Richmond just doesn’t have a plan to actually persuade more people to cycle. It’s a council which is good at fine words about cycling, but when it comes to action, there’s little on offer.
Last night, at the Environment committee meeting we heard councillors and officers tell us that they were delighted that “consultation with cycle groups has significantly improved cycling provision in the new Twickenham design”. But the improved facilities seem primarily to be a few disconnected stretches of advisory cycle lanes.
(You can see the new plan here (6.2Mb PDF). Note that it’s dated 13 November, but wasn’t shown to Richmond Cycling until January 7th. So they had a day to look at it before the meeting. Classy, Richmond.)
You might think to yourself that a council committed to cycling would have initially produced plans with some meaningful provision for cycling, but they’d dropped the ball on that one, so extensive lobbying was required just to get the three pots of Dulux that the plans promise at the moment.
We also heard the officers’ views on cycle lanes. Apparently, the provision of a 1.5m advisory lane is “generous”, and this is what they will be “aiming for”. It’s worth noting from the plans that we saw didn’t have separate cycle lanes, though – that’s 1.5m painted over an existing vehicle lane. So every time there is:
– a crossing
– a bus stop
– a taxi rank
– a junction
… then the cycle lane disappears.
One council official told me that they were significantly improving safety r cyclists by moving bus stops from King Street, where they believe a number of incidents occur because cyclists need to pull out of the bus lane, into the main traffic flow. Apparently this won’t then be a problem elsewhere in the area affected by the plan, now the bus stops are moving.
We heard a suggestion from one councillor that they could instead allocate more space to the pavement section and mark that up for cycling instead. Regardless of what you might think of such shared space concepts, at least it gave the officers a chance to tell us why they really wanted advisory cycle lanes: because you can’t let cars drive on pavements.

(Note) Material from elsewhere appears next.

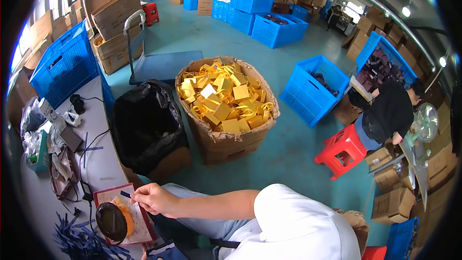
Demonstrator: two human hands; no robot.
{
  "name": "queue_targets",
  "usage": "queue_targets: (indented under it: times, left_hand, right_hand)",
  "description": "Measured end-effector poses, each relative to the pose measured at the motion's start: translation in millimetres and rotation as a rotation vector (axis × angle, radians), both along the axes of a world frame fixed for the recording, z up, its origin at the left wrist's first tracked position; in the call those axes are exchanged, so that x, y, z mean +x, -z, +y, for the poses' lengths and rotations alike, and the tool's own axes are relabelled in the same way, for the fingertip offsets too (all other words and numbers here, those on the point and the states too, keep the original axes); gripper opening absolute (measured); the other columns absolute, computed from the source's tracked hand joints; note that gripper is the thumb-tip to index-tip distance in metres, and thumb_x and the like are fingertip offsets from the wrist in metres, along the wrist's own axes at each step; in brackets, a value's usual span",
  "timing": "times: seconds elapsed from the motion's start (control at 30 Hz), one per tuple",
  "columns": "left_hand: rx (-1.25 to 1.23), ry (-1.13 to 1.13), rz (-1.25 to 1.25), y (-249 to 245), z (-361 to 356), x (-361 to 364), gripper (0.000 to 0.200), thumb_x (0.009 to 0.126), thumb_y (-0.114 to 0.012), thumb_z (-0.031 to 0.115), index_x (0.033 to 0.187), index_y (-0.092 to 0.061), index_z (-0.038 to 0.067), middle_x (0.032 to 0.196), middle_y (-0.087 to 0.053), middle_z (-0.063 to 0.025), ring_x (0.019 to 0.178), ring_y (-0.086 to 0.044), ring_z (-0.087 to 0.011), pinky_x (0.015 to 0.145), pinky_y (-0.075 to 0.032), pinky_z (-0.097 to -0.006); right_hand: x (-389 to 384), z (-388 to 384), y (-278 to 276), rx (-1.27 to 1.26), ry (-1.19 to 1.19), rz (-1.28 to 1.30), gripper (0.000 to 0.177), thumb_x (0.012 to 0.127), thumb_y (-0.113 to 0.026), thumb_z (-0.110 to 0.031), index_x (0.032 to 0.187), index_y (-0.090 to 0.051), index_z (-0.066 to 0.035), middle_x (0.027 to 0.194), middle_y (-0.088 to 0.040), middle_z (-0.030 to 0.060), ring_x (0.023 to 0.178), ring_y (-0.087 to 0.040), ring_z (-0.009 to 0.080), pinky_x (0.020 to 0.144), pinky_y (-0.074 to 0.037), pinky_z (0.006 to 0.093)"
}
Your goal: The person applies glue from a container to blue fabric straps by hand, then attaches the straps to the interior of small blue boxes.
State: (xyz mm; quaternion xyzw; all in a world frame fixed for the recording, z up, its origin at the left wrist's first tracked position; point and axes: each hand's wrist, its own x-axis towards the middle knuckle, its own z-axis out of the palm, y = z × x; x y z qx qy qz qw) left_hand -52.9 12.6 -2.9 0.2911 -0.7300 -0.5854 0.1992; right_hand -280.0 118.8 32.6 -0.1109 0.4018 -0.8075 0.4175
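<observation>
My white sleeve (pixel 296 221) is the nearest thing, and from it my bare forearm (pixel 216 210) goes to the left, over my leg in pale blue trousers (pixel 190 192). The fingers of my right hand (pixel 156 201) are brought together at the tips — they pinch one short dark-blue strip (pixel 125 194), of which the free end points to the left, over the upper part of a red-edged board (pixel 143 225). On this board is a round dark piece (pixel 110 221), with something orange (pixel 129 220) showing along its side.

Of my left hand (pixel 144 251) I see only a little, at the bottom edge. It is just beside a flat dark-blue piece (pixel 167 252), but how far its fingers are open, or whether they grip this piece — I cannot tell.

The board lies on the worktop (pixel 100 168), near a loose heap of blue strips (pixel 82 240), and a black cable (pixel 90 214) runs past it. Beside the worktop stands a black bag (pixel 127 130), opened wide, and next to it a big carton (pixel 226 147) full of yellow boxes (pixel 224 110). At the right, another person (pixel 387 110) sits on a red stool (pixel 340 151).
</observation>
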Motion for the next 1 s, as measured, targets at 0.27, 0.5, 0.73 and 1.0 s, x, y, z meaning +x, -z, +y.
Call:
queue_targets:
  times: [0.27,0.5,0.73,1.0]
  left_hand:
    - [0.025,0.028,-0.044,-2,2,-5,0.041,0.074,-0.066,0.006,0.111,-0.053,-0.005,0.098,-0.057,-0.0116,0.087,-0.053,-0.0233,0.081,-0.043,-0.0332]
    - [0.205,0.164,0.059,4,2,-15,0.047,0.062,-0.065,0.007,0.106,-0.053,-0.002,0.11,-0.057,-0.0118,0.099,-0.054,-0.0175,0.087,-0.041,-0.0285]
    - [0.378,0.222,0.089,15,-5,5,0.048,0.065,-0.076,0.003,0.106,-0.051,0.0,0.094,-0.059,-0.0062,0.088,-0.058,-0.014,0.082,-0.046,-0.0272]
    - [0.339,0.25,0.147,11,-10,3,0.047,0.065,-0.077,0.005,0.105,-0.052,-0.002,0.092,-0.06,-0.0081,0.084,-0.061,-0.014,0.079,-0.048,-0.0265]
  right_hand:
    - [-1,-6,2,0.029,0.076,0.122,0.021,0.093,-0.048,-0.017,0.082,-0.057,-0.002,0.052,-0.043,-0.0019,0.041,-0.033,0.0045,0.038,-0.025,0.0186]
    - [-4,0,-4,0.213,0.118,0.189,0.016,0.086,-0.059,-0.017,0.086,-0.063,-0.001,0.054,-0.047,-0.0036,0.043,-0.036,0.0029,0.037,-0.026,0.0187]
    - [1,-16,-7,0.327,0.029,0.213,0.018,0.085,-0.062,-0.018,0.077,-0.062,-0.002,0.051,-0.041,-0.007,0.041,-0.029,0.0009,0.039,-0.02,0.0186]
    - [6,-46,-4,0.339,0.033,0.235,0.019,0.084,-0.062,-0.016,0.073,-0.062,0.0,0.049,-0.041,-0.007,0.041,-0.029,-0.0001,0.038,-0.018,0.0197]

One councillor daringly asked about more radical ideas: could we route the cycle lane behind bus stops? That one didn’t need long to shoot down – of course there’s no space for such radical innovations, even where we can fit in broad pavements and twonor kite lanes of traffic. (They didn’t even look at the plans in front of them before saying this one wasn’t possible.)
How about using Holly Road? Look! You could make people use another entrance for the car park, and provide a safe through route for cycling which allows them to avoid a 40,000 vehicle a day junction! Oh yes, well, that wasn’t part of the consultation, so we’re not doing anything there. And you can’t make cats go another way, because that would move traffic elsewhere.

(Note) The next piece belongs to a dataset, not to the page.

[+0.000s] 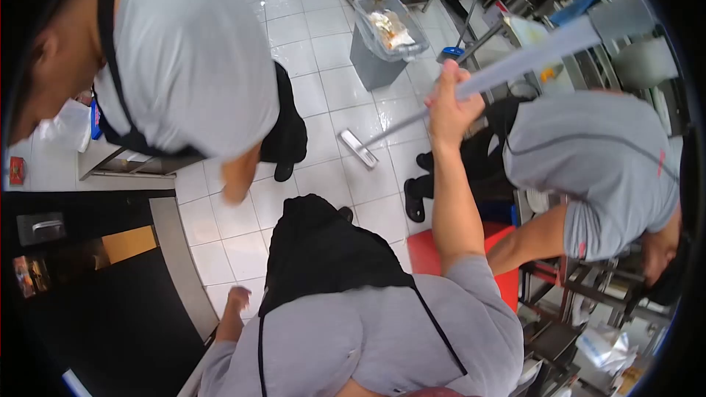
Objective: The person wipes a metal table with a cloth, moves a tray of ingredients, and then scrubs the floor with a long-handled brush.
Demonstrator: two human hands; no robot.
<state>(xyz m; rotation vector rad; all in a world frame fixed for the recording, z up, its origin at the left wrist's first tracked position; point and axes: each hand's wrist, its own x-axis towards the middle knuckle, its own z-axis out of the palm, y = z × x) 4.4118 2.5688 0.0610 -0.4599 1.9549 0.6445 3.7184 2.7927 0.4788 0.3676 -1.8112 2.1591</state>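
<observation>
My right hand (454,109) is closed around the grey handle (529,57) of a long-handled floor brush. The handle slopes away from me, its thick end close to the camera at the upper right. Its narrow whitish head (358,149) rests on the white tiles ahead of me; bristles are too small to make out. Low on the left, my left hand (236,300) hangs beside my black apron (323,257). It holds nothing I can see, and its fingers look loosely apart, slightly blurred.
One person in a grey shirt (191,51) bends at the left, another (588,162) at the right beside a red bin or box (424,250). A lined grey trash bin (379,59) stands ahead. Farther back, someone holds a blue broom (451,52). A black-topped counter (110,331) borders my left.
</observation>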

I was also told by council officers that the proposed scheme is the best they can do for the various travel modes, and this is the only way they think they can get the scheme approved.
But for me, a key note was struck when they began talking about whether the pavements could actually be widened further, so that they could be marked up for cycling. A positive part of this idea is that it involves dedicating space to cycling away from motor traffic. But this was where it fell down for council officers, because such an idea means that they can’t push cyclists to the side of the road when there’s a lot of traffic.
And to round it all off, not a single person round the table questioned the discussion about ‘confident cyclists’ and ‘less confident cyclists’. I don’t think anyone at the table thought that they should build one set of roads to race on, and one to commute on, or one set of pavements for the elderly and one for everybody else – but they seemed to think that it was somehow acceptable to suggest that we should provide different cycling facilities, based on the type of cyclist involved.
In fact, the only positive thing I can think about this scheme is that, if they choose to fully paint the cycle lanes, there’s the vaguest chance that cycling through some part of the new Twickenham might be an improvement.
So, things we know about how Richmond sees cycling and walking, viewed through the lens of what they’re actually proposing:
1. There’s no stomach to take road space away from motor vehicles, and give it to cycling
2. There’s no analysis within the borough as to what might encourage cycling.
3. Unsupported evidence that “drivers do take note of advisory cycle lanes” is used as evidence that they’re a good thing.
4. Given **any** street scene design by the council’s planning officers, Even the most half-arsed cycle campaigner can think of improvements that would benefit cycling and walking compared to what the council can think up. .
5. The council officers have no idea how to encourage cycling in the borough.
(By the way, that consultation with cycling groups they were so proud of? One meeting which they didn’t even bother to minute.)